A Cautious View of Marriott
We continue to rate the shares of Marriott International (MAR) a Hold following the release of Q1 financial results. Although we find Marriott's current valuation significantly more intriguing following the pullback of approximately 30% from the highs reached in the spring of 2007, we do not anticipate significant share price appreciation in the near term.
Given the current uncertainty regarding the state of the economy and its potential impact on Marriott's lodging and timeshare businesses, we prefer to remain cautious on the shares at this time. Our $34.00 six-month target price equates to a multiple of approximately 15x our 2009 earnings estimate.
We believe that the shares of Marriott are appropriately valued, relative to other large-cap lodging companies and given the lodging environment. Marriott currently trades at 16.7x and 14.8x our 2008 and 2009 earnings estimates, respectively, and at a slight discount to Starwood Hotels (HOT), which currently trades at 15.7x our 2009 EPS estimate.

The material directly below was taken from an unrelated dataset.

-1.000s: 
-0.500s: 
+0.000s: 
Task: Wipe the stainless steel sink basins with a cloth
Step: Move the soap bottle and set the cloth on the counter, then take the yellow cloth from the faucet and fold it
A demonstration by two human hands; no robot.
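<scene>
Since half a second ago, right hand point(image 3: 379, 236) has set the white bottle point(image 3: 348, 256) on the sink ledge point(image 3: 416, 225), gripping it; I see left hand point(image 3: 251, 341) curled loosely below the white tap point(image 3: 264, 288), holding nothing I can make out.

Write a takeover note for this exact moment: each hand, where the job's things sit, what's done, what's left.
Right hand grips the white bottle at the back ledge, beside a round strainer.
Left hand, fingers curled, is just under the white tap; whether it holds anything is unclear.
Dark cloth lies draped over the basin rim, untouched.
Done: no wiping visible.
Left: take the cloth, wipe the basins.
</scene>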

Not Quite Bowled Over by Kellogg
Kellogg Company (K), the leader in ready-to-eat cereals, has successfully executed the Volume to Value and Manage for Cash strategies. In 2006, management adopted additional programs, namely, Sustainable Growth and People Passion and Pride . By focusing on brand building and profitability, Kellogg is reporting consistent sales and earnings growth, reducing debt, and repurchasing shares.
However, the recent commodity inflation is pressuring margins and the trend is expected to continue at least through the first half of 2008. The stock is rated a Hold.

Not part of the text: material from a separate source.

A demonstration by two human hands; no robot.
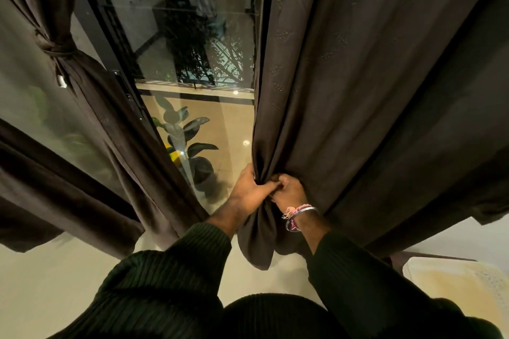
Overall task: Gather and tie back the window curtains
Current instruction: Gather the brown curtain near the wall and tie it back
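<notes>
The inner edge of the right curtain (358, 91) is being bunched low down, close above the pale floor (41, 283), by both hands: the left hand (249, 191) is being curled round the gathered edge from the window side, and the right hand (289, 190) is being closed on the same folds from the room side, the two hands touching each other. Below the grip a short tail of cloth is being left to hang, its tip close to the floor. The fabric is being judged as soft and fairly heavy: it is falling in long, deep folds, creasing sharply at the grip, and it is likely to slip unless the whole bundle is being encircled rather than pinched at the edge. A better hold is being judged to lie higher up, at about the level where the tie is sitting on the other side. To the right, at the floor's edge, a cream mat (462, 283) is being partly shown. Farther off, the left curtain (91, 96) is already being held back by a tieback (56, 48) knotted round it. Between the curtains the glass door (192, 63) is being left uncovered, and beyond it a potted plant (190, 143) and a tiled balcony are being seen dimly, with reflections lying over the glass.
</notes>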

During the last five years, a period of relatively stable and modest earnings growth, Kellogg's stock has traded in a narrow P/E range of 16.6 to 21.7. The stock is currently trading at a P/E multiple of 19.9. Given that cash flow has been increasing consistently and EPS have exhibited modest growth, the stock is expected to trade at the top-end of the historical valuation range. Hence, the target price is $55.75 based on a 21 P/E multiple on trailing 12-month earnings.
ConocoPhillips Target: $100
Our continued positive outlook for ConocoPhillips' (COP) shares reflects the company's strong position in the politically stable OECD markets and attractive valuation. The company has significantly strengthened its upstream portfolio through its Burlington and LUKOIL transactions and remains a premier domestic refining player.

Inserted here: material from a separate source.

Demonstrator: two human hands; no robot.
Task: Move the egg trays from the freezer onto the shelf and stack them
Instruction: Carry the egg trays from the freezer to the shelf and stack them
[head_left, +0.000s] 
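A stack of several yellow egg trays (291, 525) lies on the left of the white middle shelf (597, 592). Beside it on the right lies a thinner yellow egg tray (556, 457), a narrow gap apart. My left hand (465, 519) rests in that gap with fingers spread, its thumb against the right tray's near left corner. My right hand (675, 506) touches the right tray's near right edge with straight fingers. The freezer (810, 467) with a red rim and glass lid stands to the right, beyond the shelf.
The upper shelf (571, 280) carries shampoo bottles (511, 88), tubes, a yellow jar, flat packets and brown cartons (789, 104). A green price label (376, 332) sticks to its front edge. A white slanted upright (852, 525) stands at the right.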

The recent alliance with EnCana (ECA) further cements its upstream and downstream prospects. We have raised our earnings estimates ahead of the company's first-quarter 2008 results to reflect strong commodity prices. Our new 2008 and 2009 EPS estimates are $11.10 and $11.45, up from $10.39 and $10.97 before, respectively.
Despite its large size, ConocoPhillips is still not part of the group generally referred to as the super majors, which includes the global oil giants, such as Exxon Mobil (XOM), BP (BP), Total (TOT), Royal Dutch/Shell (RDS-B), and Chevron (CVX).